Myss rolled his eyes and tossed the question back. “What about you? You grabbed a bowl yourself.”

Back then he had only noticed the faint pink magic after Barlow swallowed the croutons. That stuff was extremely hard to observe. He had stared until his eyes ached.

Salaar fell silent. He lowered his gaze and looked at Hailey, who was sobbing under her breath.

Myss grew impatient. Because of this little girl they had already been delayed for quite a while, and it felt completely pointless. Myss certainly knew there was danger outside. The problem was that they couldn’t hide here forever.

“Child, do not cry.”

At last the Great Hero finally spoke. Salaar went down on one knee and looked at Hailey with gentle eyes.

Hailey returned the look on instinct.

Salaar was gripping the parchments he had just gathered from the table.

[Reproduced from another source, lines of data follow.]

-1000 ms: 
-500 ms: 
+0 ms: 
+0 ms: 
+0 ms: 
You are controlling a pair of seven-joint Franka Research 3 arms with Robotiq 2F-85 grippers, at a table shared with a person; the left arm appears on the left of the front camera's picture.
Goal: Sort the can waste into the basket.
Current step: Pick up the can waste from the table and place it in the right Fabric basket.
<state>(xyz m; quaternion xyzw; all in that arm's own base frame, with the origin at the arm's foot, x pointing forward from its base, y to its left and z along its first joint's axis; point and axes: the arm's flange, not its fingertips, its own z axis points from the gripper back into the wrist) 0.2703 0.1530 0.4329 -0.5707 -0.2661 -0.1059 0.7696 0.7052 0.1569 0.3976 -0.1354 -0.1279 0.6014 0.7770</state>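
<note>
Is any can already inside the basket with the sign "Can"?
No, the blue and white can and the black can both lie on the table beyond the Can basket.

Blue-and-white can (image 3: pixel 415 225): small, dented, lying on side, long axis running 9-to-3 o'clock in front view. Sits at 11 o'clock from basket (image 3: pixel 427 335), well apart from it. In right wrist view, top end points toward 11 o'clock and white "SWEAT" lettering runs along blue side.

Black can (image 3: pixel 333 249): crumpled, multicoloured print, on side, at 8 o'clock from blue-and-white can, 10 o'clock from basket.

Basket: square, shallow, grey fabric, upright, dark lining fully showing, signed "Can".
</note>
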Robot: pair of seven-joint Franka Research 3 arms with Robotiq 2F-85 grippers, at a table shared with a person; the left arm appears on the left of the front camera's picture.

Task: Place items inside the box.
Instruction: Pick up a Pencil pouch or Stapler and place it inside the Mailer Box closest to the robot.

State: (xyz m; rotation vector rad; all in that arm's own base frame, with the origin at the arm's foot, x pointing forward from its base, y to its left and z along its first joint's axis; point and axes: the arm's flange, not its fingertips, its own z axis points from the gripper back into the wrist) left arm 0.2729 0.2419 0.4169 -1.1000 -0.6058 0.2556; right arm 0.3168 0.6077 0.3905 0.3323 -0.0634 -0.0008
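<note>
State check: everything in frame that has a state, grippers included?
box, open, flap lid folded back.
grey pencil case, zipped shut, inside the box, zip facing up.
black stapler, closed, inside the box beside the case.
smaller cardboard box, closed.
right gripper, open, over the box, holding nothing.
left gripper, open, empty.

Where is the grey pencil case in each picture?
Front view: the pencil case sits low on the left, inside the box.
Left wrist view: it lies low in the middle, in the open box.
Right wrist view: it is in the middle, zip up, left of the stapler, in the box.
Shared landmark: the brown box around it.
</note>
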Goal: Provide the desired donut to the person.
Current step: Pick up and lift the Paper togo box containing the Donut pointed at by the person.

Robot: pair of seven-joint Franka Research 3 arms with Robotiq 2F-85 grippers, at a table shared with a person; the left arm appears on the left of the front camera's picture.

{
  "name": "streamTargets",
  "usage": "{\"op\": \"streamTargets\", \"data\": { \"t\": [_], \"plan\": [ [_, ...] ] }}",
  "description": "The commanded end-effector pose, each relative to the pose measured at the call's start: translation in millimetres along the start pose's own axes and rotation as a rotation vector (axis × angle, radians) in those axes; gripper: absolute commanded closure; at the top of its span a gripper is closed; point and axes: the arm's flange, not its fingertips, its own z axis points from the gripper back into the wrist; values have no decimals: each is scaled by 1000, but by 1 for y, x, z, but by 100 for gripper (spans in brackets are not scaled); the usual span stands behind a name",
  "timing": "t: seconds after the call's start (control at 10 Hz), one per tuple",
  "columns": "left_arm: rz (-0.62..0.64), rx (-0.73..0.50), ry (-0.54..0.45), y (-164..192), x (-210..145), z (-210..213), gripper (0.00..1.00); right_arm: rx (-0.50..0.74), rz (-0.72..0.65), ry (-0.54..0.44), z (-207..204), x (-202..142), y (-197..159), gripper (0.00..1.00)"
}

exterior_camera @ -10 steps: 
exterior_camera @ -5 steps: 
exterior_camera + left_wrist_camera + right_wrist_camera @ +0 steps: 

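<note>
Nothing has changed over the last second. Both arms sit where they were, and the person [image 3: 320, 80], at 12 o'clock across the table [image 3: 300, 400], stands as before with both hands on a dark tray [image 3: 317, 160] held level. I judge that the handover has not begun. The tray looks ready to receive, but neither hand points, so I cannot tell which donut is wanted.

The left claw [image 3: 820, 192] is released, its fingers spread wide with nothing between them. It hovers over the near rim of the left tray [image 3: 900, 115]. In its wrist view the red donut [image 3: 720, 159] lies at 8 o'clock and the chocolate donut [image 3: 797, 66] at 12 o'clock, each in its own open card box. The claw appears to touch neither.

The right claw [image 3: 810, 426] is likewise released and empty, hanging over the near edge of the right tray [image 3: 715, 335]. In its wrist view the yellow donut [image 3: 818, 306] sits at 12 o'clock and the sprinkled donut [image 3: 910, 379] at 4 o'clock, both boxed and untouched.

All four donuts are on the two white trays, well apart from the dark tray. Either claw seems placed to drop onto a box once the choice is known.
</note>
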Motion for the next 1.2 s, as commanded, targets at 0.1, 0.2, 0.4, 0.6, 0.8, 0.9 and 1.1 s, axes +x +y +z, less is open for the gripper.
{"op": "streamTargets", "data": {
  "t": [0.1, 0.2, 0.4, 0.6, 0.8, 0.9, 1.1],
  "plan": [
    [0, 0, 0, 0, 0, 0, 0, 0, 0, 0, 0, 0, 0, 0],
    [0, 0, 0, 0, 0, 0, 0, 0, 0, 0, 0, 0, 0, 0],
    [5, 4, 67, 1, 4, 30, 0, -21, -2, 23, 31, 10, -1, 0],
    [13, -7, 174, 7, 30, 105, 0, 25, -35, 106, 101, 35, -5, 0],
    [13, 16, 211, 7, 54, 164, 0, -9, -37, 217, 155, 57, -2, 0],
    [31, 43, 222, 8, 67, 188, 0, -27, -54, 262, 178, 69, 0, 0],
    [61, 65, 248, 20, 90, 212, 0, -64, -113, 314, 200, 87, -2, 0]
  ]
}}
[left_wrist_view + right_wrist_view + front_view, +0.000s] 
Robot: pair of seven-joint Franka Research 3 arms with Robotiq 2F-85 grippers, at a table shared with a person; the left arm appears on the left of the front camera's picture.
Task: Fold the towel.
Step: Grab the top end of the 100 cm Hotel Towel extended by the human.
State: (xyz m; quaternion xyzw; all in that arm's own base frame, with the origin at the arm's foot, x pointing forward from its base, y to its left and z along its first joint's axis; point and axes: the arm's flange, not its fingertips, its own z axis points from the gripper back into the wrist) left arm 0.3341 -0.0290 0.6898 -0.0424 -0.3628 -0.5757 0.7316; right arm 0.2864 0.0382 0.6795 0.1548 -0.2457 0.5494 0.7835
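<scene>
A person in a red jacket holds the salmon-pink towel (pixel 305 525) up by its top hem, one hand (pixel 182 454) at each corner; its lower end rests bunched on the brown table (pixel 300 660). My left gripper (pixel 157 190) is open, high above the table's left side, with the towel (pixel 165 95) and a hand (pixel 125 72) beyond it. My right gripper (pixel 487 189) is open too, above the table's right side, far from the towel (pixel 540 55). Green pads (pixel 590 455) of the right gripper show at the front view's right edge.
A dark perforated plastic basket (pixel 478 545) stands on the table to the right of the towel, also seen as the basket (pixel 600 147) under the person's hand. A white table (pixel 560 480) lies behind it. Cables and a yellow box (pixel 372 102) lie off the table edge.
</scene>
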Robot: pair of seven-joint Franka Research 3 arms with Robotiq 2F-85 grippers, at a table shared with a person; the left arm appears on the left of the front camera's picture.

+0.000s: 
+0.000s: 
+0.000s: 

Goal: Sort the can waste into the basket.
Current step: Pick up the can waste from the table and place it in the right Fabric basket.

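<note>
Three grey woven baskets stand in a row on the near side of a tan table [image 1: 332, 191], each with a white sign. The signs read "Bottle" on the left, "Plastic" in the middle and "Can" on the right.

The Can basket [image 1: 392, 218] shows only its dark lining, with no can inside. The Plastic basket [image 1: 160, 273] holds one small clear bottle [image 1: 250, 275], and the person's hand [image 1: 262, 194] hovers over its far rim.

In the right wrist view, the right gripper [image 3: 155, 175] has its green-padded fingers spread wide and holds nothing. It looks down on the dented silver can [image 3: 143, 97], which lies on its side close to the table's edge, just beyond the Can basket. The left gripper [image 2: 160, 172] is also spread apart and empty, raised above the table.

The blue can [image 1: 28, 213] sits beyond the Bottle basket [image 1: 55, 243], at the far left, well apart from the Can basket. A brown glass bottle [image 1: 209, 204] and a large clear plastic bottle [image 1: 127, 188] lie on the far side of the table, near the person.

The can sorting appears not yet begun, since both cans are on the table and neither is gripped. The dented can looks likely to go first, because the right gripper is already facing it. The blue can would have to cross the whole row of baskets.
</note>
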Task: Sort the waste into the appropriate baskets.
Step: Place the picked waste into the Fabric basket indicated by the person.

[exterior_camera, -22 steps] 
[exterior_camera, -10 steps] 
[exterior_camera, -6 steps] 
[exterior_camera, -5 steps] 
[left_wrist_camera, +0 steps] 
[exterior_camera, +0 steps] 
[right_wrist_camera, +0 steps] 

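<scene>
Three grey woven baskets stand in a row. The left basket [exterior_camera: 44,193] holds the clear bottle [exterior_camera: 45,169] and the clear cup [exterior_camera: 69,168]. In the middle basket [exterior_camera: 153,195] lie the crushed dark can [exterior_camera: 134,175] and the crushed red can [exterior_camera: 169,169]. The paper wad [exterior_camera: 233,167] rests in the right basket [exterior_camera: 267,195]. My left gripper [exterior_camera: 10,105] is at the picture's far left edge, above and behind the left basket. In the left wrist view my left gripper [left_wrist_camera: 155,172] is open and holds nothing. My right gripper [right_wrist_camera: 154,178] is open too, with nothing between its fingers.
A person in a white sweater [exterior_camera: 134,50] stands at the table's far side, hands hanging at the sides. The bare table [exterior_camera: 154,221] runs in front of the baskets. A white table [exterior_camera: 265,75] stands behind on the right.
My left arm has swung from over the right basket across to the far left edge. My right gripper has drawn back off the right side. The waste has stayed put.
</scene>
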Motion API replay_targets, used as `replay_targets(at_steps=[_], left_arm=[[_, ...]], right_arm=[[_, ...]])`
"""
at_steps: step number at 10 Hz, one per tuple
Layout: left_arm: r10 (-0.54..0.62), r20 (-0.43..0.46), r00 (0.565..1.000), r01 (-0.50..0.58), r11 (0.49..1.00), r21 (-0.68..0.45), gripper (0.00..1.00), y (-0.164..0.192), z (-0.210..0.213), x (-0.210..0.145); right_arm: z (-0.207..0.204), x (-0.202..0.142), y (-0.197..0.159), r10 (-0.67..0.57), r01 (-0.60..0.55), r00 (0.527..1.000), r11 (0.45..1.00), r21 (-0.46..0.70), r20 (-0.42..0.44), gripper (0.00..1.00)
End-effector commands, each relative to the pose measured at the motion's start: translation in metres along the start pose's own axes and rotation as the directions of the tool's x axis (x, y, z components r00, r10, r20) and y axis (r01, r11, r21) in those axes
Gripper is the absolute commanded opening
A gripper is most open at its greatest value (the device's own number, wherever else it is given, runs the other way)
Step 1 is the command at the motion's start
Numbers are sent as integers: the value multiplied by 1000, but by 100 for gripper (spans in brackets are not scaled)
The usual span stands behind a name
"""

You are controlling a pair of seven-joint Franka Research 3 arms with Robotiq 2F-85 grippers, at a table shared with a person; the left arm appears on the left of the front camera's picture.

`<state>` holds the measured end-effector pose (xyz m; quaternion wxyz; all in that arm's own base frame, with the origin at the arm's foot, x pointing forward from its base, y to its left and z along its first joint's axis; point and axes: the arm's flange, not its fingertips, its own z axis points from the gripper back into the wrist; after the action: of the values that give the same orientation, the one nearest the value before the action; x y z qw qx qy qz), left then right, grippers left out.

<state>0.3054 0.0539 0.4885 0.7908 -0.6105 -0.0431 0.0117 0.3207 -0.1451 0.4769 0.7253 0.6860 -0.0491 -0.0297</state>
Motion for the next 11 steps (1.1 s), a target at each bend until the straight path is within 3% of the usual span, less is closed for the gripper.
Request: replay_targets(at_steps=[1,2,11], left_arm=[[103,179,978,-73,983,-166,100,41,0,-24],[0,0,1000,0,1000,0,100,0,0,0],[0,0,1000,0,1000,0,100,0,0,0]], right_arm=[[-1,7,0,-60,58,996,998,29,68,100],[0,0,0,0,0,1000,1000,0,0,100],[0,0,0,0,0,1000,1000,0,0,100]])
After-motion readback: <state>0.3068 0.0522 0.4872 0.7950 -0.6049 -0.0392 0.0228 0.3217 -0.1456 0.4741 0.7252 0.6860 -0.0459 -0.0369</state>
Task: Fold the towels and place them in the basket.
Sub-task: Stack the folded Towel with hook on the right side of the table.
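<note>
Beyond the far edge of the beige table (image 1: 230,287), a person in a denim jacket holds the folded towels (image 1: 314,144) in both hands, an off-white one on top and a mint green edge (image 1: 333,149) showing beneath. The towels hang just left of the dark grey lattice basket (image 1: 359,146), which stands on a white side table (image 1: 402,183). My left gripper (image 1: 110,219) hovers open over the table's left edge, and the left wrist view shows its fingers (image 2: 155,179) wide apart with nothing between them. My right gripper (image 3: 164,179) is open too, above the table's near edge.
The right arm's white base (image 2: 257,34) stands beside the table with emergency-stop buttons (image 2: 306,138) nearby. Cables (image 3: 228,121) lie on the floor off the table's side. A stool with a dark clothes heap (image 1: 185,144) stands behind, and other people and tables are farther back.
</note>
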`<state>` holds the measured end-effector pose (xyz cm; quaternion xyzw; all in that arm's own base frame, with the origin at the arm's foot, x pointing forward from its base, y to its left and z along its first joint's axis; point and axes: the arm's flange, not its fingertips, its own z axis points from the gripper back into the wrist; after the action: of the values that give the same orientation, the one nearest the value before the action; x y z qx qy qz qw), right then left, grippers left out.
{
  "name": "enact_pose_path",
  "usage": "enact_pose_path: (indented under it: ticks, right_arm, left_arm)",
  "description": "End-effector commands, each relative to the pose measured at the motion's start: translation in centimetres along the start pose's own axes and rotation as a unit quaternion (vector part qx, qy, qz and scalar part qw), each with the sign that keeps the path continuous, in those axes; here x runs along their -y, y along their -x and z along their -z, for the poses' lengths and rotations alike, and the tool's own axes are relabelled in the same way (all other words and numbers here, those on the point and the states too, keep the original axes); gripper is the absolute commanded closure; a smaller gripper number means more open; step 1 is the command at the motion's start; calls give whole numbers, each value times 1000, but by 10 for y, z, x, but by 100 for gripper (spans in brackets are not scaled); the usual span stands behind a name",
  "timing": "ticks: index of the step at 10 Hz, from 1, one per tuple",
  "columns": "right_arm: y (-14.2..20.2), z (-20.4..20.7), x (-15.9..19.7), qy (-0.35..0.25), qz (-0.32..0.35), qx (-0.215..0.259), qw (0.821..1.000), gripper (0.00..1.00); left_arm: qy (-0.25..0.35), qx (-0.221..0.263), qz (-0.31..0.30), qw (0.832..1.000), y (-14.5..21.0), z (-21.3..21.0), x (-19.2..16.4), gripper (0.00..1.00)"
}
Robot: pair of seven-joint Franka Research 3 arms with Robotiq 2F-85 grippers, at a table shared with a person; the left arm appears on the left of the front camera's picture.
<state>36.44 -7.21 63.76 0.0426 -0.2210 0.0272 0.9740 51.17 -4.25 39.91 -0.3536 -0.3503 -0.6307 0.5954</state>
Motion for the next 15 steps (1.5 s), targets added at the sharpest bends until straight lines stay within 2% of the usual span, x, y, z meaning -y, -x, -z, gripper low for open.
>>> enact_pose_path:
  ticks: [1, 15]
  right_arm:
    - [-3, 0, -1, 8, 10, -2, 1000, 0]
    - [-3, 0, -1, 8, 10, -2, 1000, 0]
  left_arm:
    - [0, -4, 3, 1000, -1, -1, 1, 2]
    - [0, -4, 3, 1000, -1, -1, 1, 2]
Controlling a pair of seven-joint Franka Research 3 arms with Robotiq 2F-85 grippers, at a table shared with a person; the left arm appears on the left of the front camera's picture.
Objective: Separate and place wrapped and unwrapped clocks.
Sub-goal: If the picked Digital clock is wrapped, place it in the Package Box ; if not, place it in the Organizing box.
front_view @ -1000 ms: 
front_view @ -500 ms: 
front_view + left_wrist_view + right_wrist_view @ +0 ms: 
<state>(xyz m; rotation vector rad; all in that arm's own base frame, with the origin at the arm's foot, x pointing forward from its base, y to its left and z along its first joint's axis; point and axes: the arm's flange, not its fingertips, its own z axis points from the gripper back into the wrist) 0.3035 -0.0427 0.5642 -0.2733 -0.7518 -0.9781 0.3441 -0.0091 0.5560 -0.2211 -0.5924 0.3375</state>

The top sheet lay exposed, and the words right at hand leapt into her sight.

It was a shabby debt receipt, covered edge to edge with the words “Mother sends you her regards.”

The frenzied writing obscured the contents and scarred the parchment all over. Between the strokes only a few pitiful remnants showed through.

[…Scintilla, daughter of Mina, borrowed a copy from my shop…]

[…The title page is stained, compensation required…]

A large name was written at the signature line. The signer wasn’t good at writing, as the letters looked clumsy and tender.

[Philomina]

At the moment the signature was wrapped in line after line of “Mother sends you her regards,” like a coffin buried in earth.

Hailey remembered this name. Her uncle had mentioned it a few times. Philomina seemed to have visited when she was little, but she had long forgotten the woman’s face.

Wait, had she really forgotten?

She distinctly remembered… Mina, her dearest mother Mina.

“I am sorry, Miss Hailey. I am afraid our situation isn’t very hopeful.”

Seeing she didn’t’ respond for a long time, Salaar continued, “Next I have a question that is discourteous—”

“May I ‘kill’ you?”


The author has something to say:

The same darkness.

For humans: danger, the unknown, instinctive wariness.